TASK PROMPT: An exact restatement of all the data is required, with the pictures left out.

RECORDED INFORMATION:
Segment Open

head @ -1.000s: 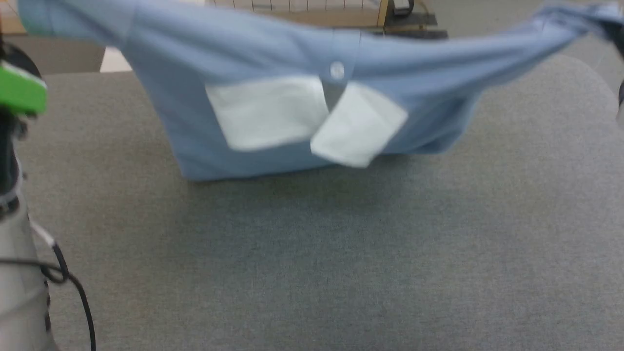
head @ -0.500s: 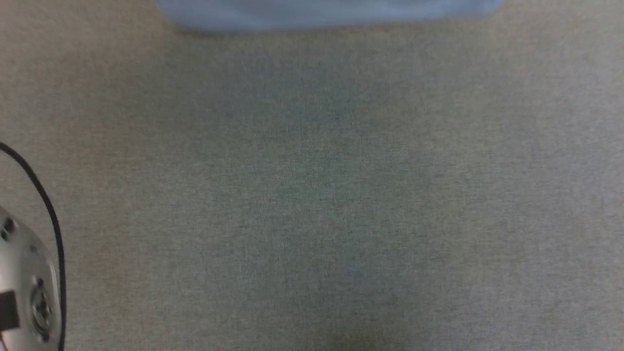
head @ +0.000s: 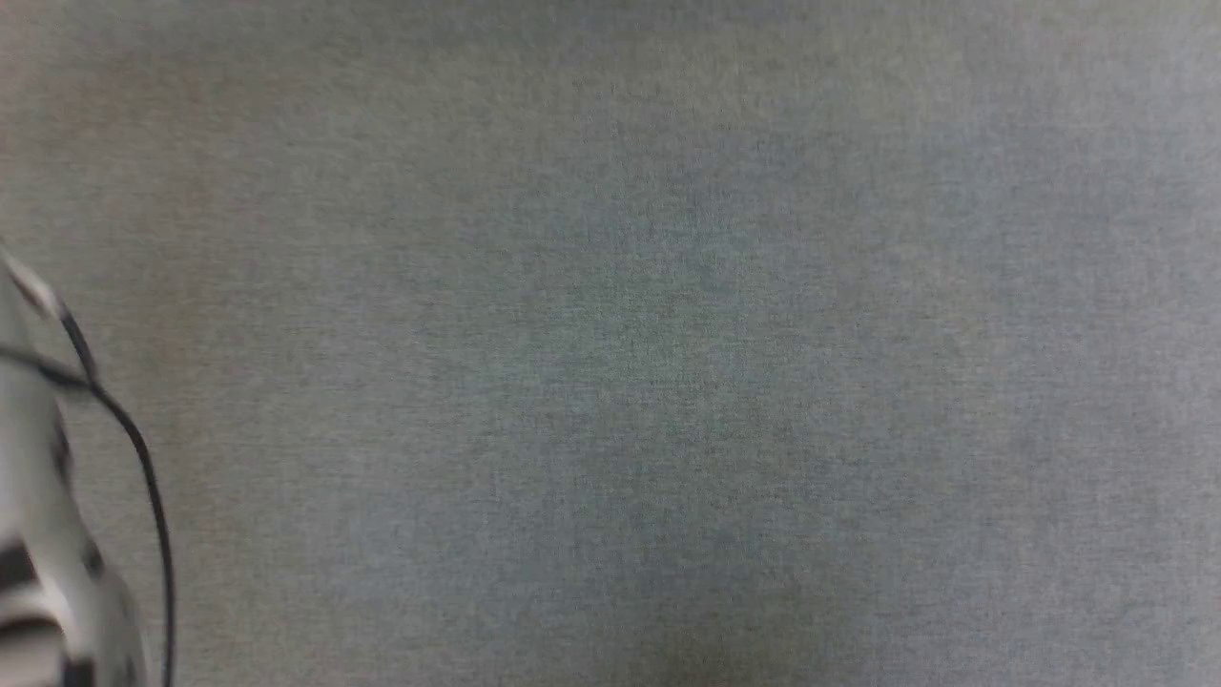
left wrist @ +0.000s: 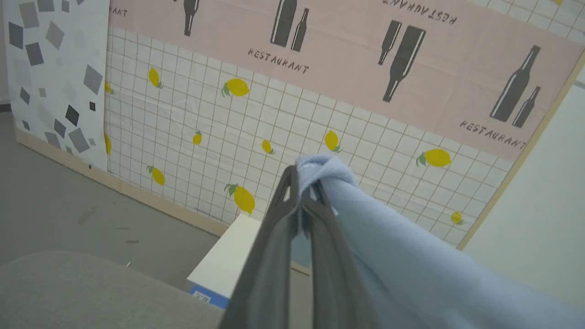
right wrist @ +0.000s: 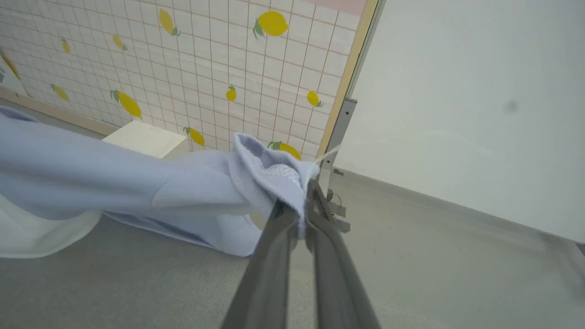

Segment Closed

ANSWER SPACE:
head @ -1.000s: 
head @ -0.500s: 
head @ +0.000s: 
left wrist @ +0.000s: 
right wrist @ +0.000s: 

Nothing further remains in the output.